* What you need to do: The expected result is the full listing, retyped exactly, without a single picture.

======

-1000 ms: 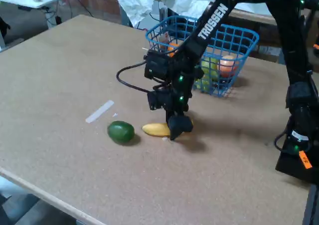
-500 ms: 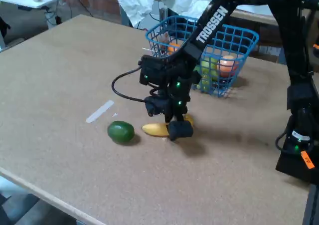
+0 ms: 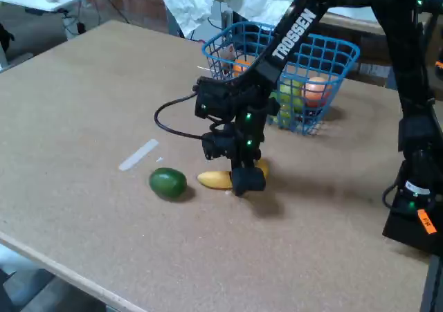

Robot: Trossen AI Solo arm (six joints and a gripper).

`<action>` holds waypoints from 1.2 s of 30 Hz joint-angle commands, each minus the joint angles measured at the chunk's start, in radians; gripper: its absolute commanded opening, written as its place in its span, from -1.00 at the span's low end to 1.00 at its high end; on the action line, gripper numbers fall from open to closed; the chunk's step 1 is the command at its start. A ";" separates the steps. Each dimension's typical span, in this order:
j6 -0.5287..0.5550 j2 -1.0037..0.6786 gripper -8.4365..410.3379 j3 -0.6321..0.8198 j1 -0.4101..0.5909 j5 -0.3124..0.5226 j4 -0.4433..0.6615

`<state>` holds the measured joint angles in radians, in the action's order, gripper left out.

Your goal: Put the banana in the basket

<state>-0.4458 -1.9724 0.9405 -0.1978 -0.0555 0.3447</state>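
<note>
**A:** So where's the banana (image 3: 216, 180) at? From the fixed view it's lying flat on the worktop (image 3: 83, 104), just right of the round green fruit (image 3: 168, 183), close but not touching as far as I can see.

**B:** Yep, and the gripper (image 3: 247, 178) is down right over its right end. The black fingers cover that part of the banana, a bit of yellow peeks out behind them.

**A:** Is it clamped on it though?

**B:** Honestly can't tell. The fingers sit low at the banana and look like they straddle it, but the angle hides whether they're pressing on it or have a gap. The banana looks like it's resting on the worktop.

**A:** And the basket (image 3: 339, 49)?

**B:** Blue wire one, farther back and to the right on the worktop, well apart from the banana. There's already some fruit in it: something orange, something pinkish, something yellow-green. There's also a pale strip (image 3: 138, 154) lying on the worktop left of the green fruit.
</note>
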 commanded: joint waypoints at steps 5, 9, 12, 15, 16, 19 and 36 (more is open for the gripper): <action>-0.002 -0.004 0.42 -0.001 -0.002 -0.033 -0.006; 0.000 -0.004 0.42 -0.001 0.001 -0.066 -0.030; -0.003 -0.004 0.42 -0.001 0.003 -0.060 -0.037; -0.002 -0.004 0.42 -0.001 0.003 -0.059 -0.039; -0.002 -0.004 0.42 -0.001 0.003 -0.058 -0.039; 0.001 -0.004 0.42 -0.001 0.002 -0.059 -0.039; -0.001 -0.004 0.42 -0.001 0.002 -0.060 -0.043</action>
<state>-0.4416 -1.9736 0.9398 -0.1947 -0.0948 0.3103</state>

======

* Completed task:
-1000 ms: 
-500 ms: 
+0 ms: 

Robot: Trossen AI Solo arm (six joints and a gripper).

`<action>` holds waypoints from 1.2 s of 30 Hz joint-angle commands, each minus the joint angles measured at the chunk's start, in radians; gripper: its absolute commanded opening, written as its place in its span, from -1.00 at the span's low end to 1.00 at its high end; on the action line, gripper numbers fall from open to closed; the chunk's step 1 is the command at its start. A ";" separates the steps. Each dimension's typical span, in this order:
j6 -0.5287..0.5550 j2 -1.0037..0.6786 gripper -8.4365..410.3379 j3 -0.6321..0.8198 j1 -0.4101..0.5909 j5 -0.3124..0.5226 j4 -0.4433..0.6615

`<state>` holds the measured joint angles in radians, in the action's order, gripper left out.

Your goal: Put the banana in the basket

<state>-0.4458 -1.9724 0.9405 -0.1978 -0.0555 0.3447</state>
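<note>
**A:** So where's the banana (image 3: 216, 180) at? From the fixed view it's lying flat on the worktop (image 3: 83, 104), just right of the round green fruit (image 3: 168, 183), close but not touching as far as I can see.

**B:** Yep, and the gripper (image 3: 247, 178) is down right over its right end. The black fingers cover that part of the banana, a bit of yellow peeks out behind them.

**A:** Is it clamped on it though?

**B:** Honestly can't tell. The fingers sit low at the banana and look like they straddle it, but the angle hides whether they're pressing on it or have a gap. The banana looks like it's resting on the worktop.

**A:** And the basket (image 3: 339, 49)?

**B:** Blue wire one, farther back and to the right on the worktop, well apart from the banana. There's already some fruit in it: something orange, something pinkish, something yellow-green. There's also a pale strip (image 3: 138, 154) lying on the worktop left of the green fruit.
</note>
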 commanded: joint waypoints at steps 5, 9, 12, 15, 16, 19 and 36 (more is open for the gripper): <action>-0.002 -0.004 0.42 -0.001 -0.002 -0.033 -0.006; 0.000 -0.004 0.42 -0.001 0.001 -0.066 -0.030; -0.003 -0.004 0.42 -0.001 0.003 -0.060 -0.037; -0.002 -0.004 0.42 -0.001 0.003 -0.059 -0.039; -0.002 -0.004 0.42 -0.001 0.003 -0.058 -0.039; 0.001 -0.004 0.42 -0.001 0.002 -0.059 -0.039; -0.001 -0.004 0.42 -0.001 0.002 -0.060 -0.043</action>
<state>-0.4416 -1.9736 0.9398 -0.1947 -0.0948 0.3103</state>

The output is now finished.